Sunday, May 19, 2013

One small step for mankind, a giant leap for the project

I have no idea how did I manage to achieve this much in this update, but it is certainly a confident step forward. For this time the list is long and diversified:
  • Implementation of Bcc.x addr, BCHG.B Dx,mem, BCHG.L Dx,Dy, BCLR.B Dx,mem, BCLR.L Dx,Dy, BRA.x abs, BSET.B Dx,mem, BSET.L Dx,Dy, BSR.x abs, BTST.B #imm,mem, BTST.B Dx,#imm, BTST.B Dx,mem, BTST.L Dx,Dy, CMP.x #imm,mem, CMP.x mem,Dy, CMP.x reg,Dy, CMPA.L reg,Ax, CMPA.W reg,Ax, CMPA.x mem,Ay, DBF.W Dx,addr, EOR.x #imm,mem, JMP.L abs, JMP.L mem, JSR.L abs, JSR.L mem, NEG.x mem, NOT.x mem, RTS, TAS.B Dx, TAS.B mem instructions.
  • Cache invalidation fix for OSX 10.3.9 and below. (Thanks to Mike Blackburn again.)
  • Fixed mask handling in BCHG.B Dx,mem instruction.
  • Fixed missing register mapping in ASL.x #imm,Dy implementation.
  • Fixed input dependency overwriting in certain memory-related allocation functions.
  • Fixed dependency for destination memory pointer register in special memory reading.
  • Fixed post address handler for condition code addressing modes, previously it might crash or call some random handler from the other addressing modes.
  • Fixed instructions where temporary registers are allocated but not free'ed.
  • Optimized masking for register to register bit instruction.
  • Optimized the temporary register usage in helper_test_bit_register_register function.
  • Optimized flag extraction in several shifting operation.
  • Branch scheduling is more flexible: adding multiple interleaved branches is possible.
  • Comment on missing implementation for an exception on loading odd address into PC.

A few highlights

First of all, let me brag around a little bit about the number of freshly implemented instructions. Right now 237 instructions are implemented out of 388, a solid 61% is done. (Previously the ratio was ~46%.)

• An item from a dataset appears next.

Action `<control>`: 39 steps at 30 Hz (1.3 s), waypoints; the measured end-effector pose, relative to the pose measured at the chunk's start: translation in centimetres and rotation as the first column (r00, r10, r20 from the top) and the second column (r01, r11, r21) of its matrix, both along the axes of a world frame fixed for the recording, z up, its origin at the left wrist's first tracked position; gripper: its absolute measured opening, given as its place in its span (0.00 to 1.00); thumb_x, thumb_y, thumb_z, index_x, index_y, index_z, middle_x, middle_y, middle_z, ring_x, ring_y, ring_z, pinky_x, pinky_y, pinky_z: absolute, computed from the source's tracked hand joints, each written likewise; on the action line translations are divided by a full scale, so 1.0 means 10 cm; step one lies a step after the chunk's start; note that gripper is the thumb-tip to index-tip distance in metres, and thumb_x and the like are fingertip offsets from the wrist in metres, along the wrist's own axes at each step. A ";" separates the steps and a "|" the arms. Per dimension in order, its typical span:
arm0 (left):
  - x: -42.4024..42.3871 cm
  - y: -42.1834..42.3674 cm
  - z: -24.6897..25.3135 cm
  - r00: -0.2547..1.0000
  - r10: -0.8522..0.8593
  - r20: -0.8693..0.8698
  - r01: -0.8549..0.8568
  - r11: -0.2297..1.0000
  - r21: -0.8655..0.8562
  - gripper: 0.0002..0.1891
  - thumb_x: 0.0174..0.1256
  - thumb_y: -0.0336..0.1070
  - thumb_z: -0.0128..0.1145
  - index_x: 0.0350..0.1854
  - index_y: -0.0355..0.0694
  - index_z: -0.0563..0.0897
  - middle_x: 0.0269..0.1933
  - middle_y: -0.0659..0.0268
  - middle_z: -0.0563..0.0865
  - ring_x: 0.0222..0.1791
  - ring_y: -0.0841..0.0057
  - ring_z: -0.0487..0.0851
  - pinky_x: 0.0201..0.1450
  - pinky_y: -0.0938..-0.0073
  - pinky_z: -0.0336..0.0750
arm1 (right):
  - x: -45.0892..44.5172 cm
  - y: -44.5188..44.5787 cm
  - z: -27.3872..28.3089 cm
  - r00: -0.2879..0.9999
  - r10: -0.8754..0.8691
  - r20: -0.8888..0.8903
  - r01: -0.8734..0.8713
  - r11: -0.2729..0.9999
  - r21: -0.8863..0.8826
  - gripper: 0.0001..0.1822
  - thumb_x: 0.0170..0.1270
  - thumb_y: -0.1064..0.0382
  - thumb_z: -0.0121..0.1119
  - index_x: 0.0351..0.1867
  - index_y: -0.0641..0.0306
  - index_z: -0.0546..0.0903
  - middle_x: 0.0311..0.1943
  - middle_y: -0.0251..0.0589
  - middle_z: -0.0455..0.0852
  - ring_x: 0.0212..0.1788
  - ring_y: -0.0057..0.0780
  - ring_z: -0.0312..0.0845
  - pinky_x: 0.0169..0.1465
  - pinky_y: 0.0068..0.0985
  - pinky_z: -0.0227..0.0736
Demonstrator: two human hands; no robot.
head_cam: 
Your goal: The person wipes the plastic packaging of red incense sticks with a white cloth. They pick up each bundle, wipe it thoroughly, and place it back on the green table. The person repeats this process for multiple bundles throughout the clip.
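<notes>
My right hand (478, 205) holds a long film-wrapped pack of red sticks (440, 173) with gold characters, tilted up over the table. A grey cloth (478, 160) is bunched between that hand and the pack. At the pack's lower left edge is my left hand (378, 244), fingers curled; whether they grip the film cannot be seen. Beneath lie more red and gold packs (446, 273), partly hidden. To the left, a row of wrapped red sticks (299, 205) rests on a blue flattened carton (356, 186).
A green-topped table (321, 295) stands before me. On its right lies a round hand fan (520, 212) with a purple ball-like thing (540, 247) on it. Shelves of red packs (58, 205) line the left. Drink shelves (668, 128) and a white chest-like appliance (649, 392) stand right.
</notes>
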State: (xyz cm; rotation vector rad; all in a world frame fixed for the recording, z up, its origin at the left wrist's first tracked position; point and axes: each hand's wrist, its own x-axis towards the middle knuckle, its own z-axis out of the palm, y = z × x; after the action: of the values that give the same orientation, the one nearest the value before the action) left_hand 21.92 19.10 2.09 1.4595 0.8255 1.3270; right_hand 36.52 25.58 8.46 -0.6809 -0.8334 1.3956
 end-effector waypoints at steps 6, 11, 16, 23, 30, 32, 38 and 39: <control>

More MacOSX versions are supported now, Mike fixed up the cache flushing a little bit and added the pre-10.4 versions too. Please read the included README file regarding the compiling instructions.

While I was working on the instructions I discovered a few bugs and glitches, which are now fixed in this release thus improving the overall stability.

I have also managed to optimize the compiled code for some instructions. Together with the implementation of some yet missing instructions the results for the Mandelbrot test (mandel_though_hw.kick.gz among the test kick files) improved a bit compared to the previous results:

Interpretive: 108 seconds (no change there...);
JIT compiled without optimization: 44 seconds (previously it was 52 seconds);
JIT compiled with optimization: 27 seconds (previously it was 32 seconds).

That was the time for the self-polishing and now back to work...

Sunday, April 28, 2013

Locations, locations, locations

In the last month I was trying to hang on my sanity while we were on house-hunting in Auckland (nuff' said). Wasn't easy and apparently it is not even close to be finished. :/

Anyway, I managed to do some work on the E-UAE JIT in the stolen moments.

In the update for this month you will find these little eggs:
  • Implementation of ADD.x Dy,mem, ADD.x mem,Dy, ADD.x #imm,mem, ADDA.x mem,Ay, ADDQ.x #imm,mem,
    AND.x mem,Dy, AND.x reg,mem, ANDI.x #imm,mem,
    BCLR.B #imm,mem, BCHG.B #imm,mem, BCHG.L #imm,reg, BSET.B #imm,mem,
    NEG.x Dy,
    OR.x Dy,mem, OR.x mem,Dy, ORI.x #imm,mem,
    UNLK.x Ay instructions.
  • Fixed unintended modification of the source register for some register to memory operations.
     
  • Memory read helper tweaked to use R3 register as the result register, no need to copy the data back-and-forth. (More optimal compiled code.)
     
  • Memory reader and writer helper function cleaned up to be more independent from caller data.
It might seem a bit random how I choose which instructions are implemented, but there is always a recurring theme. Right now this theme was the memory access. As you can see most of these instructions are manipulating the memory, which was a little bit scary earlier but I came around creating some functions which can be reused for (almost) all memory accessing instructions.
The tricky part was accessing the memory while the allocated temporary registers remain accessible somehow. With a minor workaround for saving and occasionally reloading the temporary registers after the memory access this is solved now.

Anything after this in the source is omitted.